Use the entries below and reproduce exactly the lines from the one containing "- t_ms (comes" down to the one containing "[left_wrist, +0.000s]", both of them included.

RECORDS SUPPLIED →
☆ ☆ ☆ ☆ ☆ ☆ ☆

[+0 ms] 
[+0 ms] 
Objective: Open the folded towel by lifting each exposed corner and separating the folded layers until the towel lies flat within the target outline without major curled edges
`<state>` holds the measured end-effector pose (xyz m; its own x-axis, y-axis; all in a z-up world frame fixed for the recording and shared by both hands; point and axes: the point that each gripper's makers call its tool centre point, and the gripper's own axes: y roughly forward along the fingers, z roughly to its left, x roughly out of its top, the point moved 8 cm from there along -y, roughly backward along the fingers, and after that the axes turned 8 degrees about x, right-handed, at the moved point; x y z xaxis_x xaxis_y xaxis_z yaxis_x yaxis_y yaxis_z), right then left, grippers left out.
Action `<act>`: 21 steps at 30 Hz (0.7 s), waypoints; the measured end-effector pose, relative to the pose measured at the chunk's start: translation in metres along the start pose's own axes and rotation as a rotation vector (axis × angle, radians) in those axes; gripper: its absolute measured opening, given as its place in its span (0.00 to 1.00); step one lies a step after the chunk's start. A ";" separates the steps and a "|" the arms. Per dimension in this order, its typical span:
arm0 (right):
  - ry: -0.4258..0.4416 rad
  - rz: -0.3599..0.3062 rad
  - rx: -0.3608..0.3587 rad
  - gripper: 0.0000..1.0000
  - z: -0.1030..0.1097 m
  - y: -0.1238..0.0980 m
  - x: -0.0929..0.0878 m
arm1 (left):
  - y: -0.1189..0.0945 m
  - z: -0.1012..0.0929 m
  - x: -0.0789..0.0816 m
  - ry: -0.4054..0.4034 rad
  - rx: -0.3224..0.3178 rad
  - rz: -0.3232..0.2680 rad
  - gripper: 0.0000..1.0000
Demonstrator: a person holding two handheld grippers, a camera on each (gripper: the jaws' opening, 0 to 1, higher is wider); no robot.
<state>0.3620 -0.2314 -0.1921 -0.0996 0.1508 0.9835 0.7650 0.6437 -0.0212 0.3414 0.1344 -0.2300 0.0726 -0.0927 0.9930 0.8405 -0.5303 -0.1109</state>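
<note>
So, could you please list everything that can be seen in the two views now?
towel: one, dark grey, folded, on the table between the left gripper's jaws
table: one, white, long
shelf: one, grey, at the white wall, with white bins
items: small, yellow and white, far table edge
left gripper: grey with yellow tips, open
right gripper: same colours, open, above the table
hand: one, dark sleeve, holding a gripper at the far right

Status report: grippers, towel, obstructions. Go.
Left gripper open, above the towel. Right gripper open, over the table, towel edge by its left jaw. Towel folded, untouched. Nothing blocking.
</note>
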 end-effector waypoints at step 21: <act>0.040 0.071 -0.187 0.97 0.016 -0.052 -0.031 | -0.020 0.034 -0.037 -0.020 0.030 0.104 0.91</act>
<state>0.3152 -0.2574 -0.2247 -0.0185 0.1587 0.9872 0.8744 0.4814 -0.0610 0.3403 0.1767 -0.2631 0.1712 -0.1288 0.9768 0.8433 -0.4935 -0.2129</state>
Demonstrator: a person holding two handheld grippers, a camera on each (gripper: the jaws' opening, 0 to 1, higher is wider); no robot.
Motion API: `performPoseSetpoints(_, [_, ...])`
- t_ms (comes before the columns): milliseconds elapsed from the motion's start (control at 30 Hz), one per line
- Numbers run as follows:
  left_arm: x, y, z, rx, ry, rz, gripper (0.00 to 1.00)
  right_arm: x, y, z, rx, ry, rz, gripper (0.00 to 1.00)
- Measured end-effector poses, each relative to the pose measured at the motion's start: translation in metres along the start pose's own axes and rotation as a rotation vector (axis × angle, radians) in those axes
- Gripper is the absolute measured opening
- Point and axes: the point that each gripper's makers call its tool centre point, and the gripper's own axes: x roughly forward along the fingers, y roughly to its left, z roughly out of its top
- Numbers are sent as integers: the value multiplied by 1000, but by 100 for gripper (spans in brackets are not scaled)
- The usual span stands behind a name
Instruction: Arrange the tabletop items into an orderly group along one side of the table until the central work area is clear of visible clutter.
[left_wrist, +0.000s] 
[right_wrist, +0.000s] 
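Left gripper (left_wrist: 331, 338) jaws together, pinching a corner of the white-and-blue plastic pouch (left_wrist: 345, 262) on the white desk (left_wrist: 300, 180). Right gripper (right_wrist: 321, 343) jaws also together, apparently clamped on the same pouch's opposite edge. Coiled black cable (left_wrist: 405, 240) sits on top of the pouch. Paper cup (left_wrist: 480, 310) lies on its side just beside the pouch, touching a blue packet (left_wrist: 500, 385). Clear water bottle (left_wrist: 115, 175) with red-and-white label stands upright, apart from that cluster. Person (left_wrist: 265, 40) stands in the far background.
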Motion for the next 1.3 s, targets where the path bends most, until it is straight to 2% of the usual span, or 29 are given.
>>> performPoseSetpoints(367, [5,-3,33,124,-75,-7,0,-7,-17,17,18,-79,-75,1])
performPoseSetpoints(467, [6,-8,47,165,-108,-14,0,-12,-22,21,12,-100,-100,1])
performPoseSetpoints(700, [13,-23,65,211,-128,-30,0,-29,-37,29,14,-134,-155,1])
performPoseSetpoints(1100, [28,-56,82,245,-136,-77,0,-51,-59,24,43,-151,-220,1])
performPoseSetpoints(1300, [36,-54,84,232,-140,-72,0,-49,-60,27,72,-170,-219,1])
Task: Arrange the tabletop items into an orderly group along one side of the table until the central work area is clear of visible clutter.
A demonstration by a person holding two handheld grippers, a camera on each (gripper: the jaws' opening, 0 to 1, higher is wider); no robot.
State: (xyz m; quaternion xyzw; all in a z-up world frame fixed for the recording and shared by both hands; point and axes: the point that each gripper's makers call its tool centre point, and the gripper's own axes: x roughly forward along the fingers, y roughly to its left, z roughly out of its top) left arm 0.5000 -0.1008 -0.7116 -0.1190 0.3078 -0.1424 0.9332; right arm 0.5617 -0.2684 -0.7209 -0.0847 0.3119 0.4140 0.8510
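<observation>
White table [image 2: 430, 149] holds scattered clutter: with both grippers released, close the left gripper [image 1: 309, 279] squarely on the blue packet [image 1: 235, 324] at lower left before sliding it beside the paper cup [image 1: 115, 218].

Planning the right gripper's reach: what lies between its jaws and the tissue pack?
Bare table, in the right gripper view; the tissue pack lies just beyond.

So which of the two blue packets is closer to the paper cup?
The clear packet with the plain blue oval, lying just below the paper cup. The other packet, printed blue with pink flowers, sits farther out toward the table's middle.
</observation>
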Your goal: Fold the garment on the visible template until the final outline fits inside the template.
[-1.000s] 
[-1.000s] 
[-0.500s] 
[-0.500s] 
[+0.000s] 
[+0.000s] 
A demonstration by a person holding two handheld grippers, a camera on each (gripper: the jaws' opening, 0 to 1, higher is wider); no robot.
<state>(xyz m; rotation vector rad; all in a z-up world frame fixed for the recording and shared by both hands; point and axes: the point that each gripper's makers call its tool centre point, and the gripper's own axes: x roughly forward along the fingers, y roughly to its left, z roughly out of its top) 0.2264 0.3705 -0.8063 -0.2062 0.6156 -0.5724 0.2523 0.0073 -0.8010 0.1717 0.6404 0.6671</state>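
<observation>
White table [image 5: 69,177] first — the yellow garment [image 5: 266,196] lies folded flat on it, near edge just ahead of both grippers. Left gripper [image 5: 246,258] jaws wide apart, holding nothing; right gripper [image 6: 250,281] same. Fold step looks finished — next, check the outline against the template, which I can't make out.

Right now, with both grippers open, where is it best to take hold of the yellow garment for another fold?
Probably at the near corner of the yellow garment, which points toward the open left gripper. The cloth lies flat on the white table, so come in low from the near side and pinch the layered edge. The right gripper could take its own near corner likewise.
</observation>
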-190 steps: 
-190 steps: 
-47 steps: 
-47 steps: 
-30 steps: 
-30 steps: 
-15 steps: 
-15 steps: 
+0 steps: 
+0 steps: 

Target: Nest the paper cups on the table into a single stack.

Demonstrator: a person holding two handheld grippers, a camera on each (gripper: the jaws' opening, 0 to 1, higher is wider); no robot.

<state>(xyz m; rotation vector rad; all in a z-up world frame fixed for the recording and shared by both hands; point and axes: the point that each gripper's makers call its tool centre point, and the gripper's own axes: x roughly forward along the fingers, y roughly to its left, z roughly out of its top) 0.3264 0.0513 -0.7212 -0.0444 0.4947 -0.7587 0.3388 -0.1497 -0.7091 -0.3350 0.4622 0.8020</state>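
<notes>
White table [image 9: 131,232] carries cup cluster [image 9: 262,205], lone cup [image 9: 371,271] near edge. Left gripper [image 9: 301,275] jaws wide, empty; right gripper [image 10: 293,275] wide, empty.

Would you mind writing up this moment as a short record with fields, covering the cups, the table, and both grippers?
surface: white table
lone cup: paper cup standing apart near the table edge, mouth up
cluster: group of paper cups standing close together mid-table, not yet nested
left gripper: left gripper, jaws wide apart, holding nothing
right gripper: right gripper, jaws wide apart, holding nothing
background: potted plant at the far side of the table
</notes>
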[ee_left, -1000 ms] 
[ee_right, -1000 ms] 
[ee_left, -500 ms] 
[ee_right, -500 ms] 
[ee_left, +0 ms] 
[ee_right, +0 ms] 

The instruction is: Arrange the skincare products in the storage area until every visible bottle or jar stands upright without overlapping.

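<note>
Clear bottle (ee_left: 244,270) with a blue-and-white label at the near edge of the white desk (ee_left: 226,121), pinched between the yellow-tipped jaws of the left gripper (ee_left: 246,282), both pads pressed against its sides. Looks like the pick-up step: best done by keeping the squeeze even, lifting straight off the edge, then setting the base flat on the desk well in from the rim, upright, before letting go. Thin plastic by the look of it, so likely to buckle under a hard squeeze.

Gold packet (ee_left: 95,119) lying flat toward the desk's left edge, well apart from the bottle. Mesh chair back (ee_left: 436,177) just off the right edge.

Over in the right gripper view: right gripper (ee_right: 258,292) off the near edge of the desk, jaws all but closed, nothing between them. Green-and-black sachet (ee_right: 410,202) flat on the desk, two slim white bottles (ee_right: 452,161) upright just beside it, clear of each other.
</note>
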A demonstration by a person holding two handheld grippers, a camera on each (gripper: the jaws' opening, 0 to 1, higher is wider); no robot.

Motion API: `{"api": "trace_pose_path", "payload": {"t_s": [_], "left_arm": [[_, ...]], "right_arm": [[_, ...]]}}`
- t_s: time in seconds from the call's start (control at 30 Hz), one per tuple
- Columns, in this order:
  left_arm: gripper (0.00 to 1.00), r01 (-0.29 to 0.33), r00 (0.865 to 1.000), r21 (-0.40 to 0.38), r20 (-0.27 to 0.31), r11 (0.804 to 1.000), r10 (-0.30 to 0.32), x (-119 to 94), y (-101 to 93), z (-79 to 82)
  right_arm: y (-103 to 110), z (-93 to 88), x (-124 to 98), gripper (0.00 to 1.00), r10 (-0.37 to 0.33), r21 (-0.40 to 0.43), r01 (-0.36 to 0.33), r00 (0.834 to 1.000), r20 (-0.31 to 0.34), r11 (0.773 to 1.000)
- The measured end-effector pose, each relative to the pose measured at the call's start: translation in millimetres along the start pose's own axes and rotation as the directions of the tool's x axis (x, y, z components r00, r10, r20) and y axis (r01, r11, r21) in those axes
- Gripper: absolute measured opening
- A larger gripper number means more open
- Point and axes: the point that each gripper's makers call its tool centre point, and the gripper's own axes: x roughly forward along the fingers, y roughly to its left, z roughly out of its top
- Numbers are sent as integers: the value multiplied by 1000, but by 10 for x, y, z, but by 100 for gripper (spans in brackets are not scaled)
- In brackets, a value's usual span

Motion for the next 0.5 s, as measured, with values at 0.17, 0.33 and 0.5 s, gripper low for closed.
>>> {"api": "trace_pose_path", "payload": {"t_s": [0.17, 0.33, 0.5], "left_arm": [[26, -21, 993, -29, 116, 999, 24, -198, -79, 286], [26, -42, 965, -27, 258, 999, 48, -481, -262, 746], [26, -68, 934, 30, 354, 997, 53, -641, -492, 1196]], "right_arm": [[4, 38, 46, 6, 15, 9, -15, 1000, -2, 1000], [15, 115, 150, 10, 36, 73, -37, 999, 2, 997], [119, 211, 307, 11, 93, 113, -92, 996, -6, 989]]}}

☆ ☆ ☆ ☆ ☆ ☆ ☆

OUTPUT OF THE EXERCISE →
- t_ms (comes before the columns): milliseconds elapsed from the motion's start (control at 30 Hz), one per line
- Numbers run as follows:
  left_arm: x, y, z, rx, ry, rz, gripper (0.00 to 1.00)
  right_arm: x, y, z, rx, ry, rz, gripper (0.00 to 1.00)
- Measured end-effector poses, each relative to the pose measured at the motion's start: translation in metres along the start pose's own axes and rotation as a rotation vector (axis × angle, radians) in those axes
- Gripper is the absolute measured opening
- Point and axes: the point that each gripper's makers call its tool centre point, and the gripper's own axes: x roughly forward along the fingers, y roughly to its left, z roughly out of its top
- Numbers are sent as integers: the value multiplied by 1000, but by 100 for gripper (spans in brackets are not scaled)
- The usual span stands behind a name
Instruction: Arrange the tabletop items into an orderly group along one side of the table until the central work area is clear of visible clutter.
[left_wrist, +0.000s] 

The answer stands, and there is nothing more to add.